Tessa Walsh, Ilya Kreymer

Webrecorder

IIPC’s adoption of pywb as the “go to” open source web archive replay system for its members, along with Webrecorder’s support for transitioning to pywb from other “wayback machine” replay systems, brings a large new user base to pywb. In the interests of ensuring pywb continues to sustainably meet the needs of IIPC members and the greater web archiving community, Webrecorder has been investing in maintenance and new releases for the current 2.x release series of pywb as well as engaging in the early stages of a significant 3.0 rewrite of pywb. These changes are being driven by a community roadmapping exercise with members of the IIPC oh-sos (Online Hours: Supporting Open Source) group and other pywb community stakeholders.

This talk will outline some of the recent feature and maintenance work done in pywb 2.7, including a new interactive timeline banner which aims to promote easier navigation and discovery within web archive collections. It will go on to discuss the community roadmapping process for pywb 3.0 and an overview of the proposed new architecture, perhaps even showing an early demo if development is in a state by May 2023 to support doing so.

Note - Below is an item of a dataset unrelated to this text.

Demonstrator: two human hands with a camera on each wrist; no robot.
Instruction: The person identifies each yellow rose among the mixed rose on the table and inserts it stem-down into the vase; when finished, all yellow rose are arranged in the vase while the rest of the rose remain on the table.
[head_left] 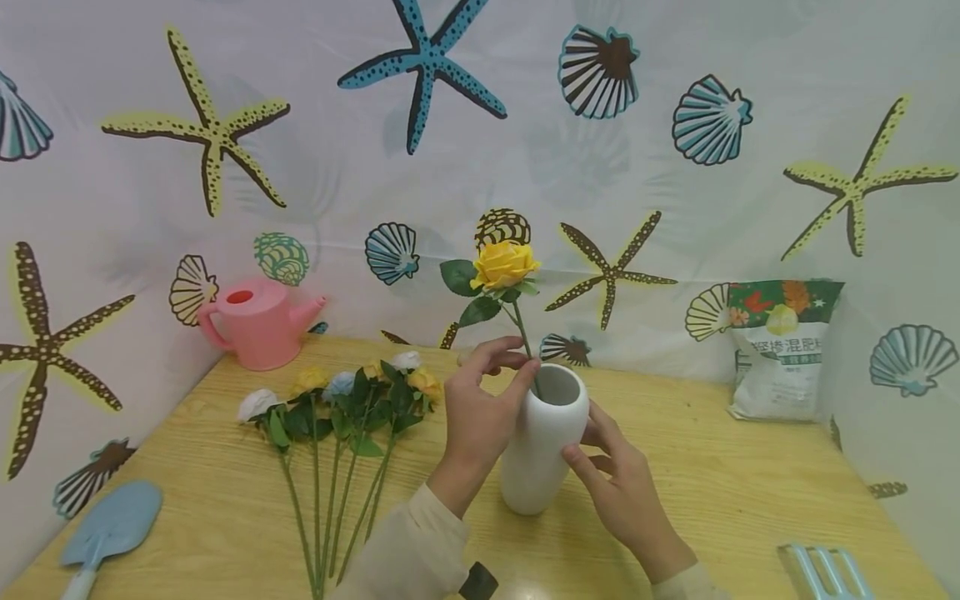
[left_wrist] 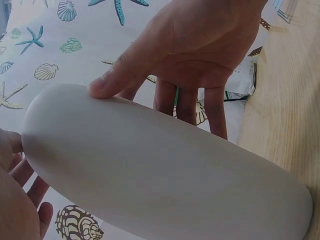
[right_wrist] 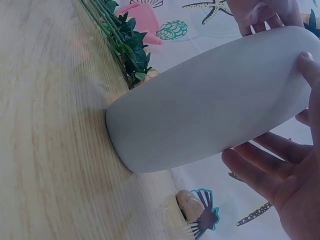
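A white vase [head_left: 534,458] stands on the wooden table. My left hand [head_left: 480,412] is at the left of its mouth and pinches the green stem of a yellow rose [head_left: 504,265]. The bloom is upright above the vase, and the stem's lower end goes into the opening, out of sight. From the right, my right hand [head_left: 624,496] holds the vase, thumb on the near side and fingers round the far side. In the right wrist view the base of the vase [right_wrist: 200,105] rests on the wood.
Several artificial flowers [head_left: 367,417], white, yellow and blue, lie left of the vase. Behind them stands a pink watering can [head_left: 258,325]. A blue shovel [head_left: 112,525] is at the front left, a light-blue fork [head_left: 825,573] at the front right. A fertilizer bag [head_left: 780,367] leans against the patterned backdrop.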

The talk will aim to not only share specific information about pywb and the efforts being put into its sustainability and maintenance by both Webrecorder and the IIPC community, but also to use pywb as a case study to discuss the resilience, sustainability, and renewal of open source software tools that enable web archiving for all. pywb as a codebase is after all nearly a decade old itself and has gone through several rounds of significant rewrites as well as eight years of regular maintenance by Webrecorder staff and open source contributors to get to its current state, making it a prime example of how ongoing effort and community involvement make all the difference in building sustainable open source web archiving tools.



11:30am - 11:50am

Addressing the Adverse Impacts of JavaScript on Web Archives

Ayush Goel1, Jingyuan Zhu1, Ravi Netravali2, Harsha V. Madhyastha1

1University of Michigan, United States of America; 2Princeton University, United States of America

Over the last decade, the presence of JavaScript code on web pages has dramatically increased. While JavaScript enables websites to offer a more dynamic user experience, its increasing use adversely impacts the fidelity of archived web pages. For example, when we load snapshots of JavaScript-heavy pages from the Internet Archive, we find that many are missing important images and JavaScript execution errors are common.

In this talk, we will describe the takeaways from our research on how to archive and serve pages that are heavily reliant on JavaScript. Via fine-grained analysis of JavaScript execution on 3000 pages spread across 300 sites, we find that the root cause for the poor fidelity of archived page copies is because the execution of JavaScript code that appears on the web is often dependent on the characteristics of the client device on which it is executed. For example, JavaScript on a page can execute differently based on whether the page is loaded on a smartphone or on a laptop, or whether the browser used is Chrome or Safari; even subtle differences like whether the user's network connection is over 3G or WiFi can affect JavaScript execution. As a result, when a user loads an archived copy of a page in their browser, JavaScript on the page might attempt to fetch a different set of embedded resources (i.e., images, stylesheets, etc.) as compared to those fetched when this copy was crawled. Since a web archive is unable to serve resources that it did not crawl, the user sees an improperly rendered page both because of missing content and JavaScript runtime errors.

To account for the sources of non-deterministic JavaScript execution, a web archive cannot crawl every page in all possible execution environments (client devices, browsers, etc), as doing so would significantly inflate the cost of archiving. Instead, if we augment archived JavaScript such that the code on any archived page will always execute exactly how it did when the page was crawled, we are able to ensure that all archived pages match their original versions on the web, both visually and functionally.